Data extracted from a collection
· · · · ·

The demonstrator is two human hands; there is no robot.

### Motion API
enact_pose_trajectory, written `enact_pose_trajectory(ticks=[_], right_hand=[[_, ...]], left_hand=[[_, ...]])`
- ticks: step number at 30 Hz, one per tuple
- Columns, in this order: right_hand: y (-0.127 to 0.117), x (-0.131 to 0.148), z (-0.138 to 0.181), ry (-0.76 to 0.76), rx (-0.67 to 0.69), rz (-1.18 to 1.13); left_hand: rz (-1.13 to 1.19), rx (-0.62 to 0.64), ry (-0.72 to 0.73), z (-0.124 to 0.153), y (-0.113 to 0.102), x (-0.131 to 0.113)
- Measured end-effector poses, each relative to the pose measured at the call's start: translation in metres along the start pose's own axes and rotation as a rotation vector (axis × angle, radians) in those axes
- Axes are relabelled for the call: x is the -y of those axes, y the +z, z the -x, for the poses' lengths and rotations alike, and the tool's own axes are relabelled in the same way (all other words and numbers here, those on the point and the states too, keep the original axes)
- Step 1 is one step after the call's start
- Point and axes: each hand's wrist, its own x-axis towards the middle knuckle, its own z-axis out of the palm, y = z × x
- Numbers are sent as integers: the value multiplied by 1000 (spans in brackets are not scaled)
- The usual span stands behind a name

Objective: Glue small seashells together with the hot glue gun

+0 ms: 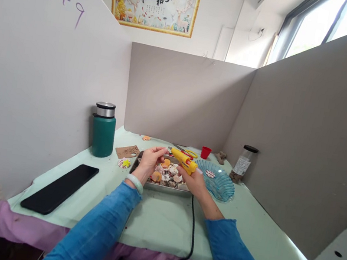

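gripping hot-glue gun point(184, 161), right hand point(194, 181), over seashell tray point(167, 189) | pinching, left hand point(150, 160), cannot tell what | steady nozzle point(169, 148) off fingertips point(163, 150)

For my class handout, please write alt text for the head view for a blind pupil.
A person's right hand holds a yellow glue gun above a metal tray of shells, its nozzle near the left hand. A blue dish sits right of the tray; a green bottle and a black phone are on the left.

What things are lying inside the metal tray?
Shells, some orange and some whitish, lie in the tray. The left hand, right hand and glue gun cover parts; what lies beneath is hidden.
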Motion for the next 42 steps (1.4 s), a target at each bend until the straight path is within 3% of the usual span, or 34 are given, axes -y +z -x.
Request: enact_pose_trajectory(ticks=[42], right_hand=[[-1, -6, -1, -82, -13, 120]], left_hand=[[69, 22, -28, 2, 1, -1]])
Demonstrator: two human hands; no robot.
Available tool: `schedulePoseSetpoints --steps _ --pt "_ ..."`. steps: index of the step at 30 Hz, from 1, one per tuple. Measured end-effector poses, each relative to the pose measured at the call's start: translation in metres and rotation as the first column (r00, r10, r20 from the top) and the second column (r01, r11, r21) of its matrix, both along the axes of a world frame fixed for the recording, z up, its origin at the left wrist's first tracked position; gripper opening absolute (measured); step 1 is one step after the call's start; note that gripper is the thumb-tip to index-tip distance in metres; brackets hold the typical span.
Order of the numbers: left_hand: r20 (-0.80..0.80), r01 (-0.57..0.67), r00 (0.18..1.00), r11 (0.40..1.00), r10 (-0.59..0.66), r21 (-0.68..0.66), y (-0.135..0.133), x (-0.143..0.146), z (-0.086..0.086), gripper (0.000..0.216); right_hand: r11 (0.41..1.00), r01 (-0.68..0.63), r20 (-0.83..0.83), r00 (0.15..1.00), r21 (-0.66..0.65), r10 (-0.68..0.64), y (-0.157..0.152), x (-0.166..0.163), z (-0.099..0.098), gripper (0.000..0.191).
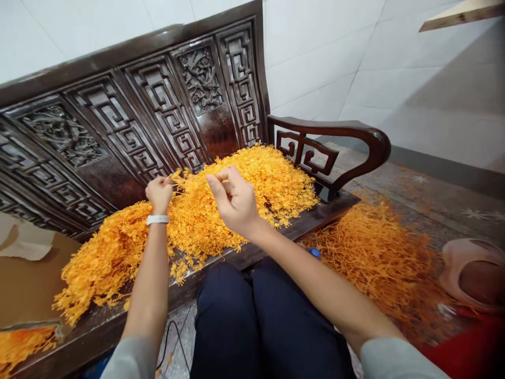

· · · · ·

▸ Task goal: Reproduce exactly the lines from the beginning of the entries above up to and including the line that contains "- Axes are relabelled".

▸ Result below:
The demonstrator is two human hands; there is no robot.

### Motion API
enact_pose_trajectory, written `enact_pose_trajectory(ticks=[_], right_hand=[[_, ...]], left_hand=[[_, ...]])`
- ticks: step number at 30 Hz, one per tuple
- Columns, in this order: right_hand: y (-0.127 to 0.117), x (-0.131 to 0.148), z (-0.138 to 0.181), ry (-0.76 to 0.76), rx (-0.67 to 0.69), rz (-1.18 to 1.13); left_hand: rz (-1.13 to 1.19), rx (-0.62 to 0.64), ry (-0.72 to 0.73), z (-0.124 to 0.153), y (-0.113 to 0.102), x (-0.131 to 0.113)
- Measured end-effector poses, each relative to the pose measured at the call's start: translation in metres along the start pose's own axes and rotation as a rotation vector (axis × angle, radians) in those axes
- Axes are relabelled for the call: x is the -y of those axes, y the +z, z the -x, for the poses' lengths and rotations alike, and the tool's own axes are relabelled in the same way (all other words and numbers here, those on the point and the states too, keep the original axes)

This exercise is now complete.